Scaling an Application

When you deploy an application in Kubernetes Engine, you can define how many replicas of the application you'd like to run. When you scale an application, you increase or decrease the number of replicas.

Each replica of your application represents a Kubernetes Pod that encapsulates your application's container(s).

Inspecting an application

First, run kubectl get [CONTROLLER] to see your deployed applications. Substitute [CONTROLLER] for deployments, statefulsets, or another controller object type.

For example, if you run kubectl get deployments and you have created only one Deployment, the command's output should look similar to the following:

NAME                  DESIRED   CURRENT   UP-TO-DATE   AVAILABLE   AGE
my-app                1         1         1            1           10m

The output of this command is similar for all objects, but may appear slightly different. For Deployments, the output has six columns:

  • NAME lists the names of the Deployments in the cluster.
  • DESIRED displays the desired number of replicas of the application, which you define when you create the Deployment. This is the desired state.
  • CURRENT displays how many replicas are currently running.
  • UP-TO-DATE displays the number of replicas that have been updated to achieve the desired state.
  • AVAILABLE displays how many replicas of the application are available to your users.
  • AGE displays the amount of time that the application has been running.

In this example, there is only one Deployment, my-app. my-app has only one replica because its desired state is one replica. You define the desired state at the time of creation, and you can change it at any time.

Inspecting StatefulSets

Before scaling a StatefulSet, you should run kubectl describe statefulset my-app to get more information about it.

In the output of this command, check the Pods Status field. If the Failed value is greater than 0, scaling might fail.

If a StatefulSet appears to be unhealthy, run kubectl get pods to see which replicas are unhealthy. Then, run kubectl delete [POD], where [POD] is the name of the unhealthy Pod.

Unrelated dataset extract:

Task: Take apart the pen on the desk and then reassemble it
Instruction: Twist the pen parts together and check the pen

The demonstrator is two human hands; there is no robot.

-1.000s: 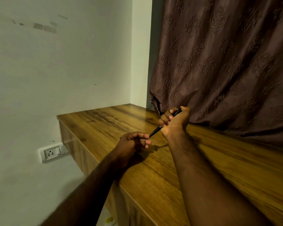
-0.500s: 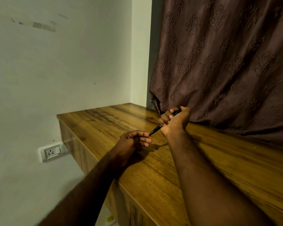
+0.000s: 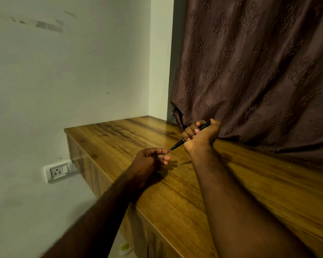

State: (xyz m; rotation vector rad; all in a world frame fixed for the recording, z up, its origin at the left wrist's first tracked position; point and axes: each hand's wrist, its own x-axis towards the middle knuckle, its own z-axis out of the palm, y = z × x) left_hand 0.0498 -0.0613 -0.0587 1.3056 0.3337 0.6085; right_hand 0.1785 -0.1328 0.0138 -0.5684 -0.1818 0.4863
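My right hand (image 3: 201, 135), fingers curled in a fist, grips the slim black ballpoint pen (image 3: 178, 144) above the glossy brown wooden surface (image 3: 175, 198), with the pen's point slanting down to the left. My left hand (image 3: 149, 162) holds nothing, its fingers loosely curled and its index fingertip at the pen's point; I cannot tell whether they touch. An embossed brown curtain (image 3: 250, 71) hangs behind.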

Attempting to scale a StatefulSet while it is unhealthy may cause it to become unavailable.

Scaling

The following sections describe each method you can use to scale an application. The kubectl scale method is the fastest way to scale. However, you may prefer another method in some situations, like when updating configuration files or when performing in-place modifications.

Console

To scale a workload, perform the following steps:

  1. Visit the Kubernetes Engine Workloads menu in GCP Console.

    Visit the Workloads menu

  2. Select the desired workload from the menu.

  3. Click Actions, then Scale.
  4. From the Replicas field, enter the desired number of replicas.
  5. Click Scale.

kubectl scale

kubectl scale lets your instantaneously change the number of replicas you want to run your application.

To use kubectl scale, you specify the new number of replicas by setting the --replicas flag. For example, to scale my-app to four replicas, run the following command, substituting [CONTROLLER] for deployment, statefulset, or another controller object type:

kubectl scale [CONTROLLER] my-app --replicas=4

If successful, this command's output should be similar to deployment "my-app" scaled.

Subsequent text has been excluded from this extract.